Casanova sprach sich im Exzellenzcluster entschieden dafür aus, die europäische Sichtweise auf Religion zu überwinden: Religiös geprägte Gesellschaften dürften nicht als „weniger modern“ abgestempelt werden. Auch die Vorstellung, Religion sei in grundsätzlicher Weise mit Gewalt verbunden und müsse für eine freie und tolerante Gesellschaft überwunden werden, sei typisch europäisch und nicht auf andere Gesellschaften zu übertragen.
Religion entwickelt sich nach Ansicht des Religionssoziologen auch keineswegs zu einer unbedeutenden und rein privaten Angelegenheit. Im Gegenteil, viele Menschen weltweit seien sich erst in jüngster Zeit ihrer Religion bewusst geworden: „Die meisten Hindus bezeichnen sich erst seit der Globalisierung selbst als Hindus.“ Auch in Deutschland ist die Religion Casanova zufolge wieder wichtiger für die Selbstbeschreibung von gesellschaftlichen Gruppen geworden: „Vor vierzig Jahren gab es hier nur Türken, aber keine Muslime. Jetzt gibt es hier Muslime, aber keiner spricht mehr von Türken“, spitzte er seine Beobachtungen zu.

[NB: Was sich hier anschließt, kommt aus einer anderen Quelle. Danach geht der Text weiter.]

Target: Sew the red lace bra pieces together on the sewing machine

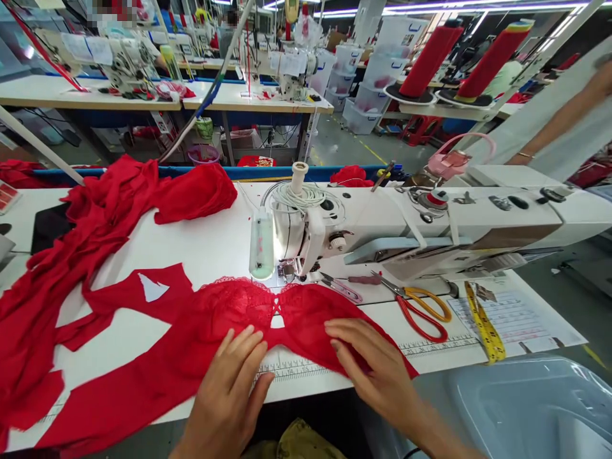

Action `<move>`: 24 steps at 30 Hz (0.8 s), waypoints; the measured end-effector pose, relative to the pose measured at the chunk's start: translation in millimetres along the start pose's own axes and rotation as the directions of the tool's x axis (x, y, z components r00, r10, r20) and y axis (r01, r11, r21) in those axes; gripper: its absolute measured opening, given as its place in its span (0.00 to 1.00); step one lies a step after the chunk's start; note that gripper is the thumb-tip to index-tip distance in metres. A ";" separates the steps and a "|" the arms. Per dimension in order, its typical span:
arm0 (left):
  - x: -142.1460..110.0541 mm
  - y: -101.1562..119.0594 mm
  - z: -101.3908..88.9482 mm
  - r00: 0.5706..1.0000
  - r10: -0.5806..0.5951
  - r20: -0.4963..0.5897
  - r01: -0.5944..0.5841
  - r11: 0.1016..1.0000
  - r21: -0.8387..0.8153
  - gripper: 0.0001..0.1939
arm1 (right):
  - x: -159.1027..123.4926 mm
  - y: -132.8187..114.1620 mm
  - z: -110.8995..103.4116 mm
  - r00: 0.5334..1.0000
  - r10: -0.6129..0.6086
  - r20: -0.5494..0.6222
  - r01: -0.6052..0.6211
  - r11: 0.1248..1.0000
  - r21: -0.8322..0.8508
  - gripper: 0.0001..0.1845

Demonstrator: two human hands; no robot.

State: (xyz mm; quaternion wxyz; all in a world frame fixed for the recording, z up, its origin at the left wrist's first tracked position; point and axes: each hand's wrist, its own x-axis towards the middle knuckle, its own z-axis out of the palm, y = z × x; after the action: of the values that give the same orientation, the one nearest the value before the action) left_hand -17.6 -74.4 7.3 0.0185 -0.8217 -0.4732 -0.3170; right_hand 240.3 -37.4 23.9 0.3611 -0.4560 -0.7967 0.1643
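A red lace bra (239, 305) lies flat on the white sewing table, its two cups joined by a small openwork piece in the middle. My left hand (229, 386) rests on the lower edge of the left cup, fingers stretched out. On the right cup lies my right hand (370, 363), its fingers extended over the fabric and the thumb apart. Just beyond the bra stands the sewing machine (411, 213), its presser foot (287, 271) close to the lace edge. To the left, long red fabric (134, 376) runs on from the bra.
Orange-and-red scissors (421, 312), a pink thread snipper (342, 288), a yellow tape measure (485, 325) and a paper sheet (526, 319) lie at right. Red fabric (109, 204) is heaped at left. A plastic bin (530, 389) stands at lower right. Another person's arm (564, 115) shows behind the machine.
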 end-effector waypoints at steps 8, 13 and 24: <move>27.4 3.5 27.3 0.978 0.070 0.195 -0.092 0.990 0.107 0.35 | 76.7 1.6 46.6 0.960 0.063 0.271 -0.052 0.997 -0.050 0.09; 21.9 -0.3 35.1 0.971 0.059 0.233 -0.085 0.991 0.103 0.35 | 88.6 12.8 61.7 0.933 0.134 0.335 -0.126 0.991 -0.045 0.09; 21.1 -0.8 38.1 0.974 0.051 0.222 -0.071 0.994 0.085 0.32 | 94.3 14.6 56.1 0.920 0.163 0.358 -0.129 0.985 -0.117 0.06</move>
State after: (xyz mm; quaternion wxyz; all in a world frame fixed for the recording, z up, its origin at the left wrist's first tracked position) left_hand 8.4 -45.2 -12.1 0.0139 -0.8641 -0.4611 -0.2012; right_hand 178.1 53.8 17.0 0.1720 -0.4915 -0.8203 0.2365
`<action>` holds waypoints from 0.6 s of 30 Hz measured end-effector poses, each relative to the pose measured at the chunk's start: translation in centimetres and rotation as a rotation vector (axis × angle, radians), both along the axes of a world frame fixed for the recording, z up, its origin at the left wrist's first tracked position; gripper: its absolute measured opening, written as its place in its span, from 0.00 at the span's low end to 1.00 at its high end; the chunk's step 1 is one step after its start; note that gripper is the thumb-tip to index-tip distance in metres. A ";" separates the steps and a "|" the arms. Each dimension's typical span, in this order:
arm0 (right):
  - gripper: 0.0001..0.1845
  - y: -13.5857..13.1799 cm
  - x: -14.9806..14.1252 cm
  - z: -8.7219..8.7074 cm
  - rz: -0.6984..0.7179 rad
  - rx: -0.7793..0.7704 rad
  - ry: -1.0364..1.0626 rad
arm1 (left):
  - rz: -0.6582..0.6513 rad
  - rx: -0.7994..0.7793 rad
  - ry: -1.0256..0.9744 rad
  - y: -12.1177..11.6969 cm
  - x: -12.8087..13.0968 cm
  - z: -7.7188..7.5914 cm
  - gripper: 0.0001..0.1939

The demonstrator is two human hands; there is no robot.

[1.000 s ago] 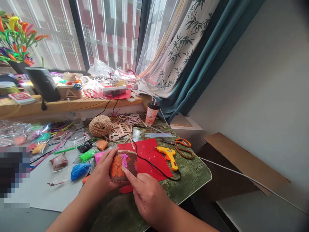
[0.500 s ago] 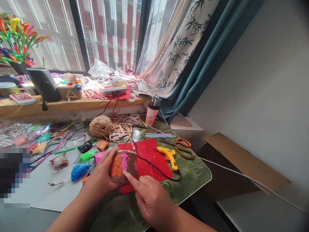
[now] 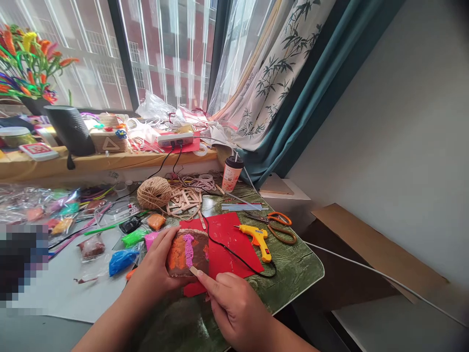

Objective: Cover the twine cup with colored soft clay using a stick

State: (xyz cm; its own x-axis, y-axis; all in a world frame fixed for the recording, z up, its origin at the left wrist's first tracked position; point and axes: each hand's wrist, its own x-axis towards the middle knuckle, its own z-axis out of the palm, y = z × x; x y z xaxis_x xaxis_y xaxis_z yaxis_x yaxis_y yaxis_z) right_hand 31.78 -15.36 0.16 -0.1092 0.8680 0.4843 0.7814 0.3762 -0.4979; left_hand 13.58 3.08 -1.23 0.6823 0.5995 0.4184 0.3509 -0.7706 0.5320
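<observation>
My left hand point(image 3: 157, 264) is wrapped round a brown clay-covered container point(image 3: 200, 256) with a twine-like rim, holding it tilted above the table. Orange patches and a pink-purple clay strip point(image 3: 188, 249) cover its side. Closed on a small wooden craft stick point(image 3: 193, 270), my right hand point(image 3: 234, 303) presses the stick's tip at the strip's lower end. The rest of the stick is hidden by the fingers. Behind the container lies a red sheet point(image 3: 234, 244), with a yellow glue gun point(image 3: 258, 238) on its right part.
Orange-handled scissors point(image 3: 280, 227) lie right of the glue gun, whose black cord crosses the sheet. A lidded paper cup point(image 3: 232, 173), a twine ball point(image 3: 154, 193) and craft sticks point(image 3: 185, 200) stand behind. Bagged clay point(image 3: 122, 261) lies at left.
The pink-purple strip has grown longer downward on the container. My right hand with the craft stick has moved slightly down along it. My left hand keeps its hold.
</observation>
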 end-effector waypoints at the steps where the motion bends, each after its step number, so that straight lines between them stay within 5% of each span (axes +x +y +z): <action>1: 0.33 0.0 0.0 -0.1 -0.001 -0.004 -0.001 | 0.000 -0.002 -0.006 0.0 0.0 -0.1 0.50; 5: 0.34 -0.2 0.2 0.0 0.018 0.001 -0.004 | 0.011 -0.021 0.003 -0.1 0.0 -0.3 0.52; 12: 0.36 -0.5 2.2 2.6 -0.001 0.068 0.000 | 0.037 -0.106 0.026 -0.1 0.0 -0.6 0.54; 18: 0.33 2.5 0.2 0.9 -0.095 0.103 0.085 | 0.073 -0.009 0.033 -0.8 -0.3 -1.1 0.53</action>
State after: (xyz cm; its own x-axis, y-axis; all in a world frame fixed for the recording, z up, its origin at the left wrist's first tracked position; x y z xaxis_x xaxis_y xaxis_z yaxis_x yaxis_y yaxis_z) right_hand 31.94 -12.90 1.08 0.0163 0.8176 0.5756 0.7727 0.3551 -0.5262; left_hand 13.31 2.32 -2.30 0.6497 0.6519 0.3911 0.4235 -0.7376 0.5259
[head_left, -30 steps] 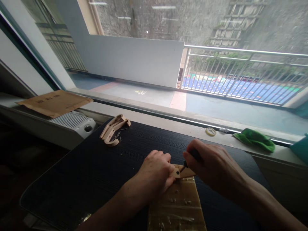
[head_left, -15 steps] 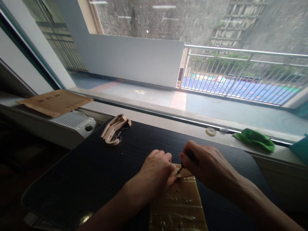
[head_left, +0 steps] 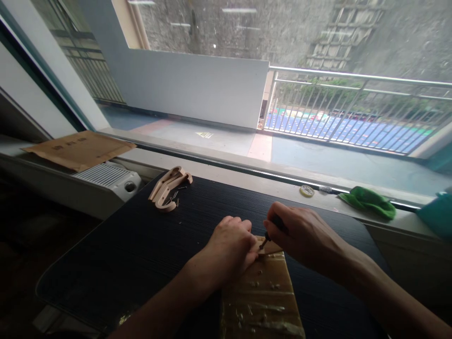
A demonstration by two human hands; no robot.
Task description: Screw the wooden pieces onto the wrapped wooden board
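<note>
My left hand [head_left: 233,242] is closed around a light wooden piece [head_left: 271,247], pressing it on the far end of a brown block [head_left: 259,292] wrapped in clear film. In my right hand [head_left: 296,230] is a screwdriver [head_left: 265,240] with a dark handle, tilted, its tip down at a hole in the wooden piece. My fingers cover most of the handle and the left part of the wood. Farther left on the dark table lie curved wooden hooks [head_left: 165,197] with several loose screws [head_left: 175,197] beside them.
The black table [head_left: 123,254] stands against a window sill. Along the sill are a roll of tape [head_left: 307,190], a green cloth [head_left: 369,202] and a teal object [head_left: 436,214]. At left, a brown envelope [head_left: 81,148] rests over a white radiator [head_left: 109,181].
The screwdriver tip has shifted left and down into the hole in the wooden piece. My left hand keeps its hold. The view has moved slightly.
</note>
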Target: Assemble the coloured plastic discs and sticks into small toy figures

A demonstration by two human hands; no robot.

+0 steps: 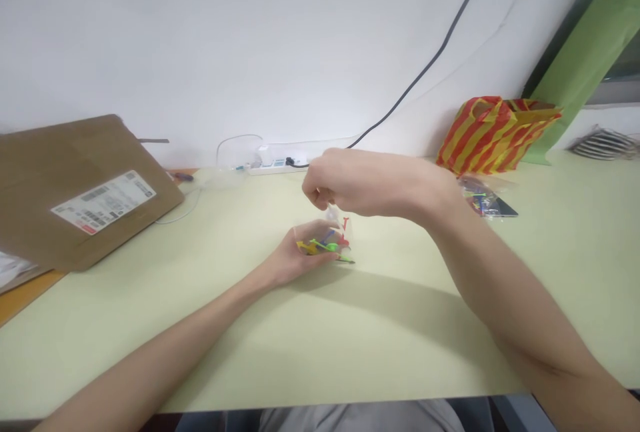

Die These vom Niedergang der Religion in der Moderne hatte der Wissenschaftler schon in seinem 1994 erschienenen Buch „Public religions in the modern world“ mit Nachdruck bestritten. Casanova führte dabei vor allem die die Entwicklung des Katholizismus in Spanien, Polen, Brasilien und den USA hin zu einer aktiven zivilgesellschaftlichen Kraft als Beispiel an. Das Buch gilt inzwischen als Klassiker der Religionssoziologie. (arn)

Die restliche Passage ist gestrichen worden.